__Your goal__. Each line from the first down to the one containing "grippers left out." should be returned exactly as it appears below.
--------
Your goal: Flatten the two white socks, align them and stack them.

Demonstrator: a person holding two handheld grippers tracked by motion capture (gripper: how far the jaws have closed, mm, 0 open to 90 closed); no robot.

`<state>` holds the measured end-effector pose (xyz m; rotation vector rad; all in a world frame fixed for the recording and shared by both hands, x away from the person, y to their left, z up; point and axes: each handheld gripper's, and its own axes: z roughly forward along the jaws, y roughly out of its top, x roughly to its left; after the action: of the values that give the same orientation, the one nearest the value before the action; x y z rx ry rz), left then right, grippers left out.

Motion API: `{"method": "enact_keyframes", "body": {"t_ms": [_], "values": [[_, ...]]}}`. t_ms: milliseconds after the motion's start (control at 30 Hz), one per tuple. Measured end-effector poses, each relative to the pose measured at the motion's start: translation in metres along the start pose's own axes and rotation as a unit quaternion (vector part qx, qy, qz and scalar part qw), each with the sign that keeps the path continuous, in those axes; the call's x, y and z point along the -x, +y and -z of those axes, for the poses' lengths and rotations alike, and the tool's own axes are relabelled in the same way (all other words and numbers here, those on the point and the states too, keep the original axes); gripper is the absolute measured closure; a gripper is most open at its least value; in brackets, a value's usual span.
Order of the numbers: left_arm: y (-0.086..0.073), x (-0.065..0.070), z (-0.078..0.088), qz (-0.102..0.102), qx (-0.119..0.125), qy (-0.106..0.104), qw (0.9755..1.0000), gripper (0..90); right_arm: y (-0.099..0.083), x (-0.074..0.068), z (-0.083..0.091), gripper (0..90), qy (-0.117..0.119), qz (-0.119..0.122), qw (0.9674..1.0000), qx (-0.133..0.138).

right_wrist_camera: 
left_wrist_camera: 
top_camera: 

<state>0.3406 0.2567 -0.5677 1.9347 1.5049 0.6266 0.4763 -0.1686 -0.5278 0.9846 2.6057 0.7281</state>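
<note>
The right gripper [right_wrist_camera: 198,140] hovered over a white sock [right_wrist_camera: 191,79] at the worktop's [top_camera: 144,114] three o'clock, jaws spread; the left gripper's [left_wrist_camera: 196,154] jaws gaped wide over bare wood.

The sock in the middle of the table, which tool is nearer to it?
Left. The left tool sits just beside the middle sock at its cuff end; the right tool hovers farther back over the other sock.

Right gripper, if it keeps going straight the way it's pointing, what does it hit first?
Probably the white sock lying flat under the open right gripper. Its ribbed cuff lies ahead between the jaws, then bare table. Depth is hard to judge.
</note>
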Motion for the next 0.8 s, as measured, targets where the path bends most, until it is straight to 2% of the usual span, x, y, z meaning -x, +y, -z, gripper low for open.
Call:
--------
__Written reply__.
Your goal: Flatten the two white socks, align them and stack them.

Demonstrator: a person holding two handheld grippers tracked by motion capture (gripper: how far the jaws have closed, mm, 0 open to 90 closed); no robot.

`<state>` holds the measured end-effector pose (xyz m; rotation vector rad; all in a world frame fixed for the recording and shared by both hands, x away from the person, y to their left, z up; point and axes: each handheld gripper's, and its own axes: z roughly forward along the jaws, y roughly out of its top, x roughly to its left; after the action: of the values that give the same orientation, the one nearest the value before the action; x y z rx ry rz), left then right, grippers left out.

The output is finished.